Spending my entire career in the Jewish community (with a brief hiatus for a year to get a Masters in Social Work), I have thought a lot about these issues. I have learned that at its core, innovation is not some mysterious, holy grail 
to be found. Innovation is simply about paying attention to real needs, listening deeply to those with opinions, and bringing people together to make a change.

Mayyim Hayyim’s expertise is very different from other organizations featured in the guide. This is good, and it means we can all focus on what we do best. I believe that in the process, the Jewish community will be better off because of our individual successes.

Last week we launched a “Why I Need Mayyim Hayyim” campaign. The photos our fans are sending in are powerful, and I hope you’ll send yours in too. Coincidentally, the news out of Washington, DC later that day proved for anyone who may have doubted, why Mayyim Hayyim is needed now more than ever before.

So what gets us into the Slingshot guide year after year?

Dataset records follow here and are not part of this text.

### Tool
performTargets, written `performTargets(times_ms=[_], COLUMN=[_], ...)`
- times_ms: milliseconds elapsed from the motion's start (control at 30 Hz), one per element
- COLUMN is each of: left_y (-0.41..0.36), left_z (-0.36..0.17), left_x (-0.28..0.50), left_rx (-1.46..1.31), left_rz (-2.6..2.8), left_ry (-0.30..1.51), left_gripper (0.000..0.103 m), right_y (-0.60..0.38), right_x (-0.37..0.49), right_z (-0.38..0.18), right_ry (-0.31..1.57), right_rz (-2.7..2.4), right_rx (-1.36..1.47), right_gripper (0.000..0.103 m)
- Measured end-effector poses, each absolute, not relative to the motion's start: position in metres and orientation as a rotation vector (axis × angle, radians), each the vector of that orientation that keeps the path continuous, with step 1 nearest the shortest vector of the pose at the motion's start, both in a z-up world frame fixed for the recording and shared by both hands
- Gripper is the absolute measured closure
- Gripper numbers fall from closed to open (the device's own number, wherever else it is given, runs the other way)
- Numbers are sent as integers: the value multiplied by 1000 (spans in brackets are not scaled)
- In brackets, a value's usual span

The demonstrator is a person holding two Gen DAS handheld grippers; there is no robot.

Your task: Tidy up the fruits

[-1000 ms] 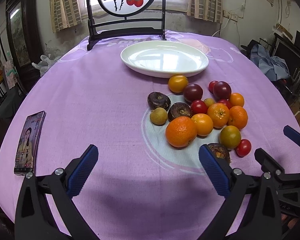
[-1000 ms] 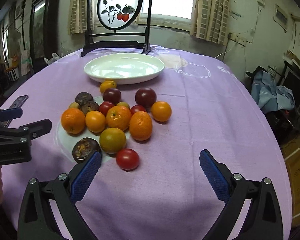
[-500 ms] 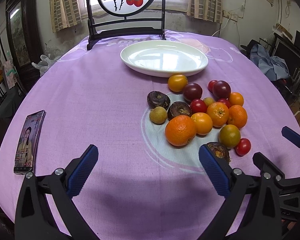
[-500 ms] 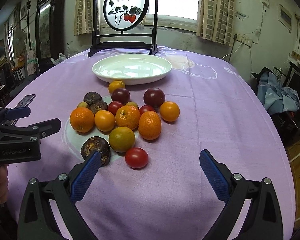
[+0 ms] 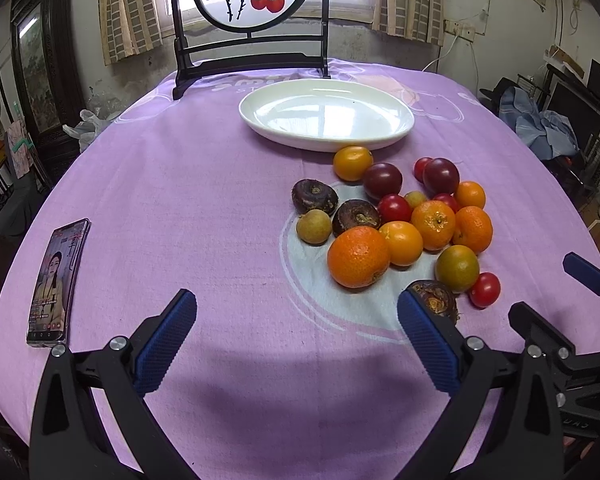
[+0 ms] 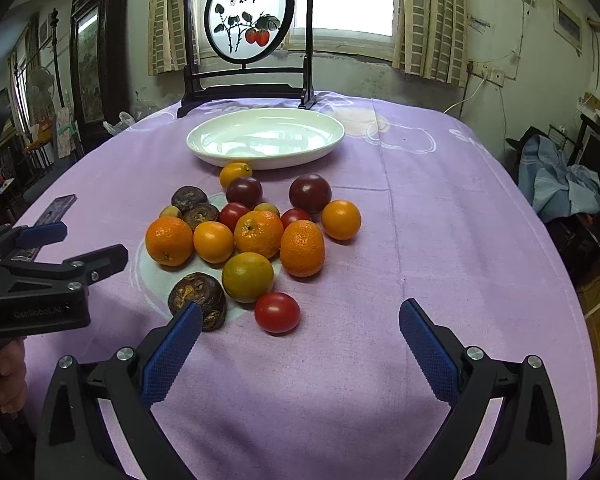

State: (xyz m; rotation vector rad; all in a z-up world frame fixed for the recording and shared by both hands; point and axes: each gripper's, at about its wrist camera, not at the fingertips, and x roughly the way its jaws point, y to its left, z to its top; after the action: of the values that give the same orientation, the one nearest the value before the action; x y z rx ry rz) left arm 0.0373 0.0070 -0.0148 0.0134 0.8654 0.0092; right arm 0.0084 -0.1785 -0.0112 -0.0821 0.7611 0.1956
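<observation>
Nothing has been sorted yet, as far as the pictures show: the white plate (image 5: 326, 115) near the far edge of the table (image 5: 180, 208) is bare, and every fruit still lies on the purple cloth.

Going left to right, a phone (image 5: 58, 280) lies at the left edge of the table, well apart from everything else. The left gripper (image 5: 298, 338) hovers over the near edge with its blue tongs wide apart and nothing between them. Right of centre sits the pile of fruit (image 5: 400, 224), between the plate and the near edge: dark wrinkled fruits and a small tan one on its left side, a large orange (image 5: 358, 257) at the front, tangerines, dark plums and red tomatoes behind and to the right. A yellow fruit (image 5: 352, 163) lies just beside the plate rim. At the near right of the pile lie a brown fruit (image 6: 198, 300), a greenish orange (image 6: 247, 277) and a red tomato (image 6: 277, 312). The right gripper (image 6: 300, 350) hangs just short of that tomato, tongs likewise spread and empty.

The whole job is left: each fruit has to go to the plate, probably one at a time.

Compared with a second ago, the fruit has not shifted. The right gripper has swung slightly so the pile sits more centred and closer in its view; the left has barely moved.
</observation>
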Motion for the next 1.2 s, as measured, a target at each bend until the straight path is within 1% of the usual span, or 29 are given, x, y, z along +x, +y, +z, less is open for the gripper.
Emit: performTargets(times_ms=[133,367,433,467,533,600,633,667,700,733,800,1000,1133,1167,1200], left_y=[9,18,18,18,18,19,19,20,21,22,23,20,5,1,-2], left_z=[-21,-31,-34,-36,-39,-41,-41,-41,-42,-42,-42,-42,-46,-49,-51], left_x=[36,37,40,41,43,46,47,47,48,49,50,59,73,77,81], left_rx=[3,-15,-10,-7,-3,-4,-5,-6,-9,-13,-23,-66,-40,-36,-38], left_rz=[3,-2,-15,-20,-29,-35,-36,-36,-38,-42,-51,-131,-172,-180,-185], left_ry=[886,910,921,925,936,943,947,950,953,957,967,994,1016,1027,1037], left_gripper=[4,4,4,4,4,4,4,4,4,4,4,4,4,5,9], right_y=[-178,-174,-174,-172,-170,-164,-161,-158,-155,-153,-152,-172,-183,-184,-185], right_x=[14,28,33,36,43,48,51,53,55,57,58,46,34,32,30], right_z=[-19,-46,-50,-52,-52,-51,-50,-49,-49,-48,-47,-43,-40,-41,-42], right_ry=[828,968,990,1000,1004,1003,1000,995,993,997,987,977,957,955,954], right_rz=[231,221,237,246,272,307,325,338,359,394,387,431,451,454,457], right_rx=[-83,-202,-211,-218,-215,-218,-223,-231,-231,-211,-208,-75,-28,-24,-19], right_gripper=[4,4,6,12,16,30,34,42,57,64,72,73,73,73,73])
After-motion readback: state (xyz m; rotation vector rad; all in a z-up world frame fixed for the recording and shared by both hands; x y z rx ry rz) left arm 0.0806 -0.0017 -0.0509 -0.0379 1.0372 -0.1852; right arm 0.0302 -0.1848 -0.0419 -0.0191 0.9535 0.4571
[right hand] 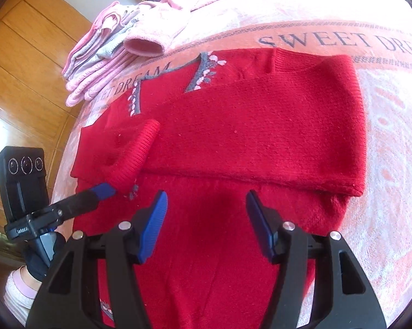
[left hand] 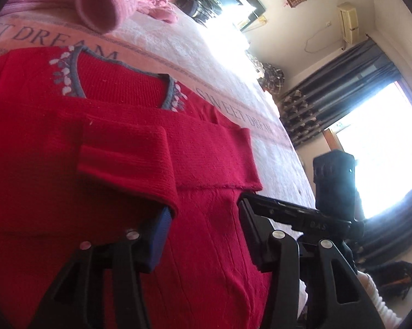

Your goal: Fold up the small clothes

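While both hand-held grippers gape over the red sweater (right hand: 233, 126), only the right view shows folded pink clothes (right hand: 96, 63).

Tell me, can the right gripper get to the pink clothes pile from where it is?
Probably not yet. The right gripper hangs open over the red sweater, which lies between it and the pink pile near the bed's far edge.
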`<control>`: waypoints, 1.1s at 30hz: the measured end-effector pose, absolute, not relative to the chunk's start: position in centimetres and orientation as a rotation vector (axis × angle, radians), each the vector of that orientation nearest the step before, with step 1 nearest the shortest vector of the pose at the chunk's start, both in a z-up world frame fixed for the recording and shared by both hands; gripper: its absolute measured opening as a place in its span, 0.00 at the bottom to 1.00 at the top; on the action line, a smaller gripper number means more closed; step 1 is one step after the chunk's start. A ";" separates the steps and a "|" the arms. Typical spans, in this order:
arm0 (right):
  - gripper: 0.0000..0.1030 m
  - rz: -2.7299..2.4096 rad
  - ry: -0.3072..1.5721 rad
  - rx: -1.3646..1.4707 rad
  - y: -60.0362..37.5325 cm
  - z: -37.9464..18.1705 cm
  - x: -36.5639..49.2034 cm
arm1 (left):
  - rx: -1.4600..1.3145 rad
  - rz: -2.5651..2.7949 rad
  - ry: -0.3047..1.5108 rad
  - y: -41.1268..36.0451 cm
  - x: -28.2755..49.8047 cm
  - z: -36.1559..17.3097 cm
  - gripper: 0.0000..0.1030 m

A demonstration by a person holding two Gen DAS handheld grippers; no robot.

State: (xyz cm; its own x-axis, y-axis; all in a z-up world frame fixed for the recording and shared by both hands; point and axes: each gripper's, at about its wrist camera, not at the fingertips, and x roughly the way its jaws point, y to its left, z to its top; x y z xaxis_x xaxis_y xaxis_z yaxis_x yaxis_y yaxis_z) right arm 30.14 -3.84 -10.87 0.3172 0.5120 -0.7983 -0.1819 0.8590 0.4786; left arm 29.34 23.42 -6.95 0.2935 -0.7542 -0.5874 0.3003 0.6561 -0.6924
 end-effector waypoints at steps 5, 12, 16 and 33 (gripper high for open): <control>0.58 0.509 1.148 0.310 -1.0 -9.6 30.9 | -0.549 -0.615 0.985 30.5 28.9 -5.3 0.49; 0.58 0.546 1.209 0.160 6.6 -8.3 32.6 | -0.558 -0.293 0.949 39.6 30.7 -5.6 0.49; 0.55 0.437 1.356 0.237 7.7 -11.0 34.3 | -0.585 -0.243 1.023 41.3 31.5 -8.6 0.49; 0.09 0.468 1.145 0.322 -0.9 -7.0 34.8 | -0.514 -0.273 0.967 37.7 31.6 -7.5 0.52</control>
State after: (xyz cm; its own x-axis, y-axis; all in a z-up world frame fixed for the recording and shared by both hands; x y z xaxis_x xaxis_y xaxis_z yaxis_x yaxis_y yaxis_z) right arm 34.78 -0.89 -7.00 0.3339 0.5111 -0.7921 -0.1895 0.8595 0.4747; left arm 31.65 37.65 -7.50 0.5468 -0.4420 -0.7111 -0.0045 0.8478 -0.5304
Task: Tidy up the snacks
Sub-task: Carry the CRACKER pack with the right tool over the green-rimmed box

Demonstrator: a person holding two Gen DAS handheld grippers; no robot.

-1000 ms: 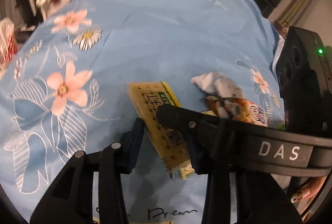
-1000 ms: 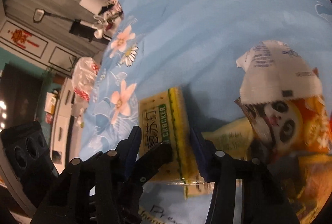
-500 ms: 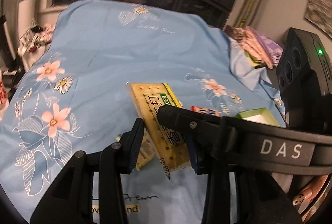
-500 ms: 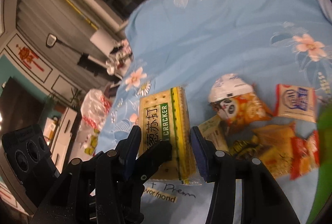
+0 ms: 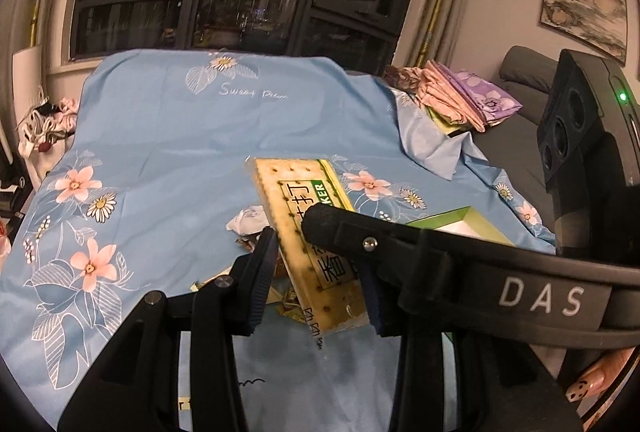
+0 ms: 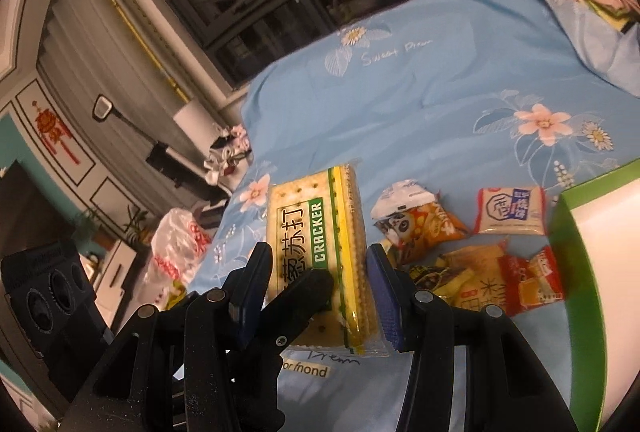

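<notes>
- The cracker pack [image 6: 318,256] is sitting lengthwise between the right gripper [image 6: 318,284] pads, pointing toward 12 o'clock (grip contact unclear).
- The left gripper [image 5: 320,272] is flanking it too; I cannot tell whether either is clamping.

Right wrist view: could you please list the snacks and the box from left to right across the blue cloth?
Cracker pack held in both grippers → panda snack bag → white and blue packet → green box.
</notes>
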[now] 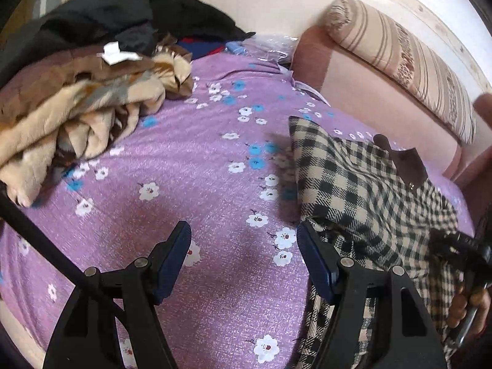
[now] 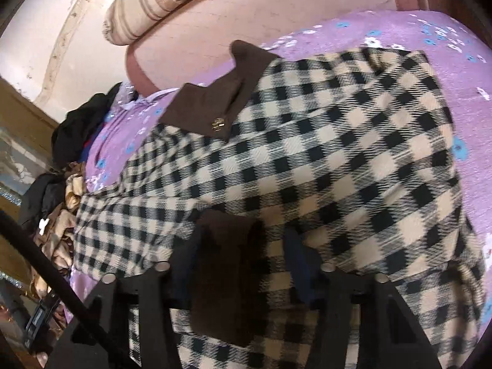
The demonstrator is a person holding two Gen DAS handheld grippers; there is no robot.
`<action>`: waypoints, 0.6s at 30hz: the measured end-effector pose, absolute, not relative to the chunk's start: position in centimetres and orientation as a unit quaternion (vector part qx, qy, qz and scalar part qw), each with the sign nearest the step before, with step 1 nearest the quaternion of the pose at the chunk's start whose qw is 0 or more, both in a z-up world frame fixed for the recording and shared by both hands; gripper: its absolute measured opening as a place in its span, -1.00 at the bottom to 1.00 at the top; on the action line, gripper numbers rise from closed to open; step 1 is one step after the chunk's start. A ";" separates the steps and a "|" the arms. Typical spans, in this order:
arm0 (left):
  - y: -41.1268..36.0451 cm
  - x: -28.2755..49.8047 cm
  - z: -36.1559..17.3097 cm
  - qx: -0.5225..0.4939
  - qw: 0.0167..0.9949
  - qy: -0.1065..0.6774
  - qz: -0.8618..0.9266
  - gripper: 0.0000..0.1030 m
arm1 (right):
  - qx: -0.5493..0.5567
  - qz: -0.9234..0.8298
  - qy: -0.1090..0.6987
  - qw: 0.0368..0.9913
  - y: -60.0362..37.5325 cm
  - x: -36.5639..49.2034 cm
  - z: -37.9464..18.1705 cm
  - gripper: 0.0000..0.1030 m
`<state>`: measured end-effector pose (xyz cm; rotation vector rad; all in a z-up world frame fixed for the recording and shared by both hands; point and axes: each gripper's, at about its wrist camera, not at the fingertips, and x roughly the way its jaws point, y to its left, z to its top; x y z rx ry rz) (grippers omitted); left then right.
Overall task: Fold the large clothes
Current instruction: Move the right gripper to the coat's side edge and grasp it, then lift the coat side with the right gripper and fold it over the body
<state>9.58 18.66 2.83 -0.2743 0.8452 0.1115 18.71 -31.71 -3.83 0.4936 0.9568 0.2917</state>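
Note:
A beige-and-black checked coat (image 2: 323, 160) with a brown collar (image 2: 215, 101) lies on the purple flowered bedsheet (image 1: 190, 160). In the left wrist view the coat (image 1: 363, 190) lies to the right. My left gripper (image 1: 243, 255) is open and empty over the sheet, its right finger (image 1: 316, 261) beside the coat's edge. My right gripper (image 2: 246, 264) is open, its fingers spread with a brown cuff (image 2: 227, 264) and checked cloth between them; the fingertips are partly hidden by the cloth. The right gripper and the hand holding it also show in the left wrist view (image 1: 470, 276).
A pile of beige and brown blankets (image 1: 83, 117) and dark clothes (image 1: 129, 21) lies at the far left of the bed. A pink headboard (image 1: 369, 80) with a striped bolster (image 1: 406, 55) runs along the wall on the right.

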 end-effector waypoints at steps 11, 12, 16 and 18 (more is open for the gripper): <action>16.5 10.5 3.1 -0.108 0.908 0.402 0.053 0.36 | 0.179 0.175 0.428 0.868 -29.4 15.8 0.8 -0.88; 16.3 10.6 3.2 -0.102 0.909 0.400 0.053 0.36 | 0.175 0.164 0.419 0.876 -30.4 15.6 1.8 -0.88; 15.7 10.8 3.1 -0.093 0.910 0.402 0.050 0.36 | 0.160 0.074 0.408 0.896 -35.5 15.8 3.4 -0.89; 15.5 10.9 3.0 -0.095 0.909 0.404 0.047 0.36 | 0.138 0.013 0.414 0.900 -37.7 16.4 3.2 -0.88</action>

Slingshot said, “For a guidebook on how to reanimate ritual, look no farther than Mayyim Hayyim.” We are a re-imagined and radically inclusive mikveh where education is as important as immersion, and all Jews come for healing, celebrations, life transitions, and conversions to Judaism.

And our work is very far from being done.

CBTapestryTen years from now I envision the model of a community mikveh as the norm around the country, even among the Orthodox community. I envision people with disabilities using the mikveh often, and that immersion before marriage will be as commonplace as standing under a chuppah. Over the next ten years we’ll continue refining some of our best educational programming – for new Jews, newlywed couples, and we’ll create new programming for men and boys, making all this curriculum available for other communities. We’ll create new immersion ceremonies and convene the national conversation for leadership among like-minded mikva’ot.

I hope we stay nimble, adapting to focus on what can be, rather than blindly perpetuating that which has been successful in the past. If we can do this, in our next ten years, there’s no telling how much we can achieve.

Make a gift in celebration of Mayyim Hayyim’s selection for the Slingshot Guide ten years in a row, and join the growing number of people who are helping to make our shared future possible.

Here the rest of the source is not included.